# THE PROBLEM:
Every line of the records counts; transcribe each one exactly.

# RECORDS SHOWN:
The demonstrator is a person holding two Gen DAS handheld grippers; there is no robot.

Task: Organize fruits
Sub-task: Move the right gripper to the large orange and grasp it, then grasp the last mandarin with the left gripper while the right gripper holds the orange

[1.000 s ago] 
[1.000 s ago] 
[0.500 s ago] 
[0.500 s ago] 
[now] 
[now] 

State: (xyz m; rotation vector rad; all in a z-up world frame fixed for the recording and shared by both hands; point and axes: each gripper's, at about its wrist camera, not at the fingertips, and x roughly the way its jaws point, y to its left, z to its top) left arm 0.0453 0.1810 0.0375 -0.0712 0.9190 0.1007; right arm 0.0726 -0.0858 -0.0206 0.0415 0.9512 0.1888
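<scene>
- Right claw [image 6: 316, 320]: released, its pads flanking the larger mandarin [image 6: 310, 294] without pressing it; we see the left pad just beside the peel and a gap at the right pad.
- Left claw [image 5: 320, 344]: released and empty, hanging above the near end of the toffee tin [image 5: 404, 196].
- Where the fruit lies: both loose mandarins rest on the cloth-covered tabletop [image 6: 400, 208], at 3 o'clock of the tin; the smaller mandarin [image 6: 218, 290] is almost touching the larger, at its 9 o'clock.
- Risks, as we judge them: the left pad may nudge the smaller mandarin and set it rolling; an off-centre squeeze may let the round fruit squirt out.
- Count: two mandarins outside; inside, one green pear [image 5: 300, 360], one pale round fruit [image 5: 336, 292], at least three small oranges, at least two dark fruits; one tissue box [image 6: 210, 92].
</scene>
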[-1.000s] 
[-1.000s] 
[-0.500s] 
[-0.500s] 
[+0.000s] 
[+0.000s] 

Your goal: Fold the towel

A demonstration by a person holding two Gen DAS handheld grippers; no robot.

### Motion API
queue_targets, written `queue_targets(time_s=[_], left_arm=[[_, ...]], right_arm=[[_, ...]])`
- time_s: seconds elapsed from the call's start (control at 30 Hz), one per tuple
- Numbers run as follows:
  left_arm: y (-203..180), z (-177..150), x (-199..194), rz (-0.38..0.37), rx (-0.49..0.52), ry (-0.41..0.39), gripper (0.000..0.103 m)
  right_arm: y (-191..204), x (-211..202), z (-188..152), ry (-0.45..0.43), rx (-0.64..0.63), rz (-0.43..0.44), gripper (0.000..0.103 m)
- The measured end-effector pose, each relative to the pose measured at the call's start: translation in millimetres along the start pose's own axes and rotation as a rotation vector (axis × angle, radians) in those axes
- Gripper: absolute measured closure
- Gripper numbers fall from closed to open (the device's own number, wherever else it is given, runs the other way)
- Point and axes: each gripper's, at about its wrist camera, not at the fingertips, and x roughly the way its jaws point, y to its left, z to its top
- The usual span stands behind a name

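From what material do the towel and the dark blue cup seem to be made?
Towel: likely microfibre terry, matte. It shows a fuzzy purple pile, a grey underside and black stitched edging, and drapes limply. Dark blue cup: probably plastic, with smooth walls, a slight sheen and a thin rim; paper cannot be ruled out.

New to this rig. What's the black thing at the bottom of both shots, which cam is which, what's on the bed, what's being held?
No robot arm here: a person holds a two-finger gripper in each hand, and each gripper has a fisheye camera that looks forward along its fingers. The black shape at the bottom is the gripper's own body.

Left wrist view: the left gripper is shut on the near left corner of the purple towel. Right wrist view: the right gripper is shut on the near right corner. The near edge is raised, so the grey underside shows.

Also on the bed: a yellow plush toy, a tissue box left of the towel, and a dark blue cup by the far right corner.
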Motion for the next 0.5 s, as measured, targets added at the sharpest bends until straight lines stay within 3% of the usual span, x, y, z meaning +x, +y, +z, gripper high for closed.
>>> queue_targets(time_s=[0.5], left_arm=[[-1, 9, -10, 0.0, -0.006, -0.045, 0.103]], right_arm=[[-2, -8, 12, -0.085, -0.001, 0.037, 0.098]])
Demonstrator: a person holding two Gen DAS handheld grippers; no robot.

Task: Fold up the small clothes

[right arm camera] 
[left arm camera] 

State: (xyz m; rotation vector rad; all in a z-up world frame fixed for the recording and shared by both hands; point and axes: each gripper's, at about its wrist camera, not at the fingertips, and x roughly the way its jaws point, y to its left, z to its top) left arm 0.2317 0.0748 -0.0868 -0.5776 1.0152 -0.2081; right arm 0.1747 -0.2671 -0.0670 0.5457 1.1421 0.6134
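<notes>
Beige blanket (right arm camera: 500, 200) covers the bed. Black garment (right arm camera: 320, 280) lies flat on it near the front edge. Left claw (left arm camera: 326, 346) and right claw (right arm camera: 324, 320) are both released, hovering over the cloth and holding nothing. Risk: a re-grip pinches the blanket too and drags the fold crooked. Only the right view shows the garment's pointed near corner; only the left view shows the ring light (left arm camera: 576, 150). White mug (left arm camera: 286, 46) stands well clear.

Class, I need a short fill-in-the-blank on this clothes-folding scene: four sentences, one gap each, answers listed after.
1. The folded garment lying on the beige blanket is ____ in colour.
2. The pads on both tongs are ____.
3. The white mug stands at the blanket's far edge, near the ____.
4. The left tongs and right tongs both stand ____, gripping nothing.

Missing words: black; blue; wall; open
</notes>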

# EXERCISE RESULT:
The demonstrator is a person holding two Gen DAS handheld grippers; there is no robot.

Task: Organize fruits
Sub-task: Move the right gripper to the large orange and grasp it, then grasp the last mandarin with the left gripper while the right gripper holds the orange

[1.000 s ago] 
[1.000 s ago] 
[0.500 s ago] 
[0.500 s ago] 
[now] 
[now] 

State: (xyz m; rotation vector rad; all in a z-up world frame fixed for the recording and shared by both hands; point and axes: each gripper's, at about its wrist camera, not at the fingertips, and x roughly the way its jaws point, y to its left, z to its top) left arm 0.0453 0.1810 0.0375 -0.0712 0.9190 0.1007; right arm 0.0726 -0.0858 -0.0206 0.0415 0.9512 0.1888
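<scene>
- Right claw [image 6: 316, 320]: released, its pads flanking the larger mandarin [image 6: 310, 294] without pressing it; we see the left pad just beside the peel and a gap at the right pad.
- Left claw [image 5: 320, 344]: released and empty, hanging above the near end of the toffee tin [image 5: 404, 196].
- Where the fruit lies: both loose mandarins rest on the cloth-covered tabletop [image 6: 400, 208], at 3 o'clock of the tin; the smaller mandarin [image 6: 218, 290] is almost touching the larger, at its 9 o'clock.
- Risks, as we judge them: the left pad may nudge the smaller mandarin and set it rolling; an off-centre squeeze may let the round fruit squirt out.
- Count: two mandarins outside; inside, one green pear [image 5: 300, 360], one pale round fruit [image 5: 336, 292], at least three small oranges, at least two dark fruits; one tissue box [image 6: 210, 92].
</scene>
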[-1.000s] 
[-1.000s] 
[-0.500s] 
[-0.500s] 
[+0.000s] 
[+0.000s] 

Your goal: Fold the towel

A demonstration by a person holding two Gen DAS handheld grippers; no robot.

### Motion API
queue_targets, written `queue_targets(time_s=[_], left_arm=[[_, ...]], right_arm=[[_, ...]])`
- time_s: seconds elapsed from the call's start (control at 30 Hz), one per tuple
- Numbers run as follows:
  left_arm: y (-203..180), z (-177..150), x (-199..194), rz (-0.38..0.37), rx (-0.49..0.52), ry (-0.41..0.39), gripper (0.000..0.103 m)
  right_arm: y (-191..204), x (-211..202), z (-188..152), ry (-0.45..0.43), rx (-0.64..0.63), rz (-0.43..0.44), gripper (0.000..0.103 m)
- The measured end-effector pose, each relative to the pose measured at the call's start: translation in millimetres along the start pose's own axes and rotation as a rotation vector (axis × angle, radians) in those axes
- Gripper: absolute measured closure
- Gripper numbers fall from closed to open (the device's own number, wherever else it is given, runs the other way)
- Point and axes: each gripper's, at about its wrist camera, not at the fingertips, and x roughly the way its jaws point, y to its left, z to its top
- The usual span stands behind a name

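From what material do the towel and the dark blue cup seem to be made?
Towel: likely microfibre terry, matte. It shows a fuzzy purple pile, a grey underside and black stitched edging, and drapes limply. Dark blue cup: probably plastic, with smooth walls, a slight sheen and a thin rim; paper cannot be ruled out.

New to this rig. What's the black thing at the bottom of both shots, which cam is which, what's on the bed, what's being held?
No robot arm here: a person holds a two-finger gripper in each hand, and each gripper has a fisheye camera that looks forward along its fingers. The black shape at the bottom is the gripper's own body.

Left wrist view: the left gripper is shut on the near left corner of the purple towel. Right wrist view: the right gripper is shut on the near right corner. The near edge is raised, so the grey underside shows.

Also on the bed: a yellow plush toy, a tissue box left of the towel, and a dark blue cup by the far right corner.
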Motion for the next 0.5 s, as measured, targets added at the sharpest bends until straight lines stay within 3% of the usual span, x, y, z meaning +x, +y, +z, gripper high for closed.
>>> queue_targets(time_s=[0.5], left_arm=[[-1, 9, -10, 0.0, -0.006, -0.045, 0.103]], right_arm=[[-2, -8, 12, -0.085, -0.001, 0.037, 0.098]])
Demonstrator: a person holding two Gen DAS handheld grippers; no robot.

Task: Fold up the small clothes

[right arm camera] 
[left arm camera] 

State: (xyz m; rotation vector rad; all in a z-up world frame fixed for the recording and shared by both hands; point and axes: each gripper's, at about its wrist camera, not at the fingertips, and x roughly the way its jaws point, y to its left, z to its top) left arm 0.2317 0.0748 -0.0868 -0.5776 1.0152 -0.2081; right arm 0.1747 -0.2671 -0.0670 0.5457 1.1421 0.6134
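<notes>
Beige blanket (right arm camera: 500, 200) covers the bed. Black garment (right arm camera: 320, 280) lies flat on it near the front edge. Left claw (left arm camera: 326, 346) and right claw (right arm camera: 324, 320) are both released, hovering over the cloth and holding nothing. Risk: a re-grip pinches the blanket too and drags the fold crooked. Only the right view shows the garment's pointed near corner; only the left view shows the ring light (left arm camera: 576, 150). White mug (left arm camera: 286, 46) stands well clear.

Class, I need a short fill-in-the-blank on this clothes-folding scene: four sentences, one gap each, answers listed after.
1. The folded garment lying on the beige blanket is ____ in colour.
2. The pads on both tongs are ____.
3. The white mug stands at the blanket's far edge, near the ____.
4. The left tongs and right tongs both stand ____, gripping nothing.

Missing words: black; blue; wall; open
</notes>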

This output requires nothing further.